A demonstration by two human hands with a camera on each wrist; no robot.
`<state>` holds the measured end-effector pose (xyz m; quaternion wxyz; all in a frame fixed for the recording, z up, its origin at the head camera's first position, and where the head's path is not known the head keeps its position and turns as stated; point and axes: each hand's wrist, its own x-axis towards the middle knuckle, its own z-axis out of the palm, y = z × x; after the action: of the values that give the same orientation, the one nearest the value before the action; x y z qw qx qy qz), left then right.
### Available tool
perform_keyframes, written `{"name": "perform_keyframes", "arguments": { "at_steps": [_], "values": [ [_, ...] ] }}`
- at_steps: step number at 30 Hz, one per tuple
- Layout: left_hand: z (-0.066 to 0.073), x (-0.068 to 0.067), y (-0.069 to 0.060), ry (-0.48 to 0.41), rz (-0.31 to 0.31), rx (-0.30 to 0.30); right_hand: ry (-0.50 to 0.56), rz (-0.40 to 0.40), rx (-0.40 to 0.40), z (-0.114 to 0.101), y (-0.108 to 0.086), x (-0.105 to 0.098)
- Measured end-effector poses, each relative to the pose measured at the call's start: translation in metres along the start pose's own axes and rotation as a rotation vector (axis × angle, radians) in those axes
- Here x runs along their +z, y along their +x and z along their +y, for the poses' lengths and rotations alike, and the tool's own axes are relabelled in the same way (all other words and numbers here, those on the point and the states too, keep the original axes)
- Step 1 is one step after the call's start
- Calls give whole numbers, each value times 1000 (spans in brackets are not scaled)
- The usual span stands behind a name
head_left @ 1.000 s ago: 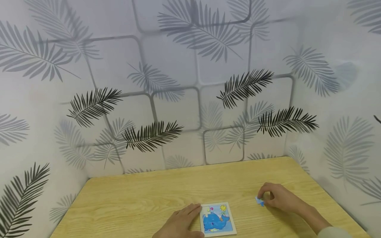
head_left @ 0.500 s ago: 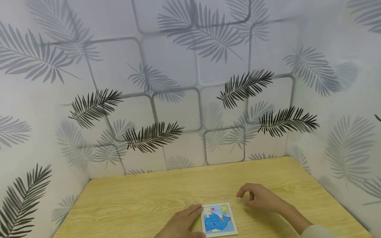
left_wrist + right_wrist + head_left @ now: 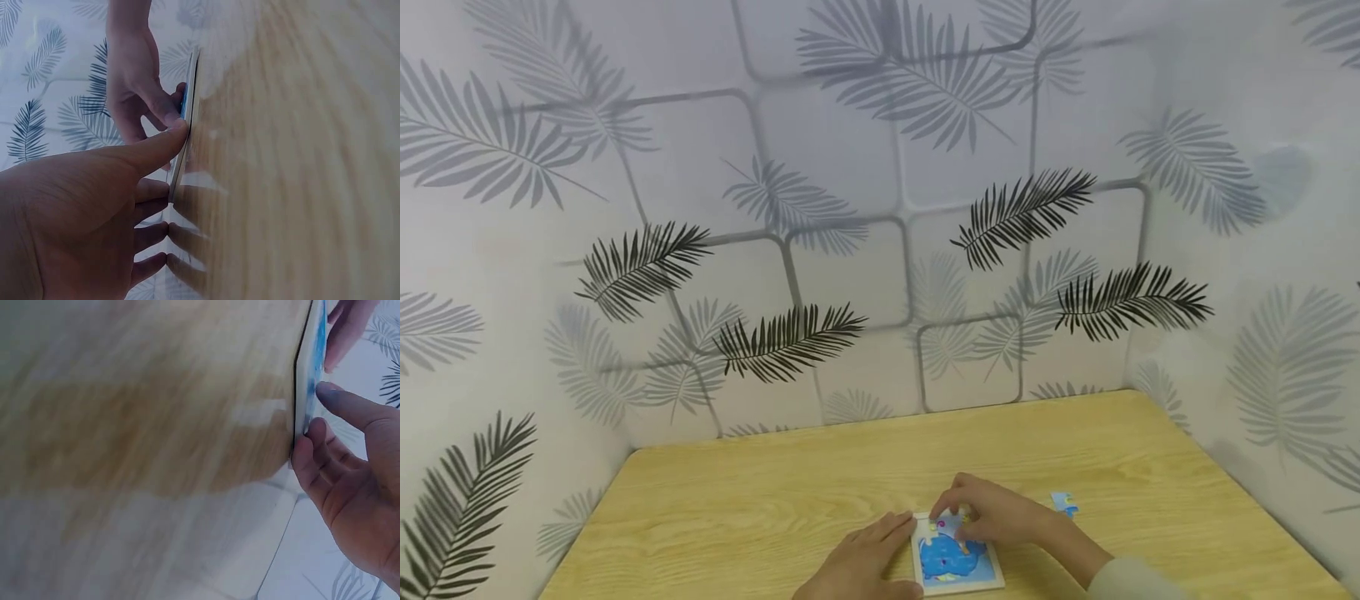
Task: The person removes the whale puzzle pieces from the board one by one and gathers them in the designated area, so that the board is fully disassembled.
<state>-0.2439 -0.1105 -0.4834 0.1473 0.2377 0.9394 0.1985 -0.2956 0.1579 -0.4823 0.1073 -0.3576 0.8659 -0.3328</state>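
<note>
A small square jigsaw puzzle (image 3: 955, 560) in a white frame, with a blue whale picture, lies on the table in the head view. My left hand (image 3: 859, 560) rests along its left side with fairly straight fingers. The thumb (image 3: 169, 137) touches the frame's edge in the left wrist view. My right hand (image 3: 988, 510) is over the puzzle's upper part, its curled finger and thumb pinching a light blue piece (image 3: 949, 525). Whether that piece is raised cannot be told. The sun picture is mostly hidden. A pale patch shows at the puzzle's upper left.
A loose blue puzzle piece (image 3: 1064, 503) lies on the table to the right, behind my right forearm. The wooden table (image 3: 760, 492) meets leaf-patterned walls (image 3: 835, 275) at the back and sides.
My right hand has let go of the loose blue piece at the right and moved left onto the puzzle. My left hand stays at the frame's left side.
</note>
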Motion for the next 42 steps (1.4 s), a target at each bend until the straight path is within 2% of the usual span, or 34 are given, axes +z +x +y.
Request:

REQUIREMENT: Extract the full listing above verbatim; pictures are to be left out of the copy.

WRITTEN ANSWER:
A demonstration by two human hands with a camera on each wrist; no robot.
`<state>` holds the measured end-effector pose (xyz m; quaternion wxyz; all in a frame fixed for the recording, z up, its origin at the head camera's first position, and where the head's path is not known the head keeps its position and turns as stated; point and axes: each hand's wrist, its own x-axis towards the middle knuckle, its own z-axis out of the palm, y = z × x; after the action: of the values that give the same orientation, the one nearest the value before the action; x y z qw qx qy qz), left then right.
### Available tool
perform_keyframes, written `{"name": "perform_keyframes", "arguments": { "at_steps": [_], "values": [ [_, ...] ] }}`
- at_steps: step number at 30 Hz, one per tuple
- Layout: left_hand: z (-0.066 to 0.073), x (-0.068 to 0.067), y (-0.069 to 0.060), ry (-0.48 to 0.41), rz (-0.31 to 0.31), rx (-0.30 to 0.30); right_hand: ry (-0.50 to 0.56), rz (-0.40 to 0.40), rx (-0.40 to 0.40), z (-0.114 to 0.101), y (-0.108 to 0.086), x (-0.105 to 0.098)
- Measured end-effector poses, each relative to the pose measured at the call's start: translation in metres along the start pose's own axes and rotation as a rotation vector (axis × angle, radians) in those axes
- Here x runs along their +z, y along their +x and z along their +y, for the poses' lengths and rotations alike, and the tool's own axes are relabelled in the same way (all other words and numbers here, those on the point and the states too, keep the original axes)
- Step 1 is one step after the call's start
- Calls give whole numbers, each value times 1000 (spans in brackets are not scaled)
- The usual span stands behind a name
head_left @ 1.000 s ago: 
head_left @ 0.500 s ago: 
left_wrist + right_wrist + head_left @ now: 
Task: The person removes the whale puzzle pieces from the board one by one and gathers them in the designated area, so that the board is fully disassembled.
<state>-0.2439 -0.1105 -0.4834 0.1473 0.2377 0.9394 0.1985 -0.2956 0.1579 -0.4823 0.1073 -0.3576 0.8659 -0.3328</state>
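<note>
A small square jigsaw puzzle (image 3: 955, 560) in a white frame, with a blue whale picture, lies on the table in the head view. My left hand (image 3: 859, 560) rests along its left side with fairly straight fingers. The thumb (image 3: 169, 137) touches the frame's edge in the left wrist view. My right hand (image 3: 988, 510) is over the puzzle's upper part, its curled finger and thumb pinching a light blue piece (image 3: 949, 525). Whether that piece is raised cannot be told. The sun picture is mostly hidden. A pale patch shows at the puzzle's upper left.
A loose blue puzzle piece (image 3: 1064, 503) lies on the table to the right, behind my right forearm. The wooden table (image 3: 760, 492) meets leaf-patterned walls (image 3: 835, 275) at the back and sides.
My right hand has let go of the loose blue piece at the right and moved left onto the puzzle. My left hand stays at the frame's left side.
</note>
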Motion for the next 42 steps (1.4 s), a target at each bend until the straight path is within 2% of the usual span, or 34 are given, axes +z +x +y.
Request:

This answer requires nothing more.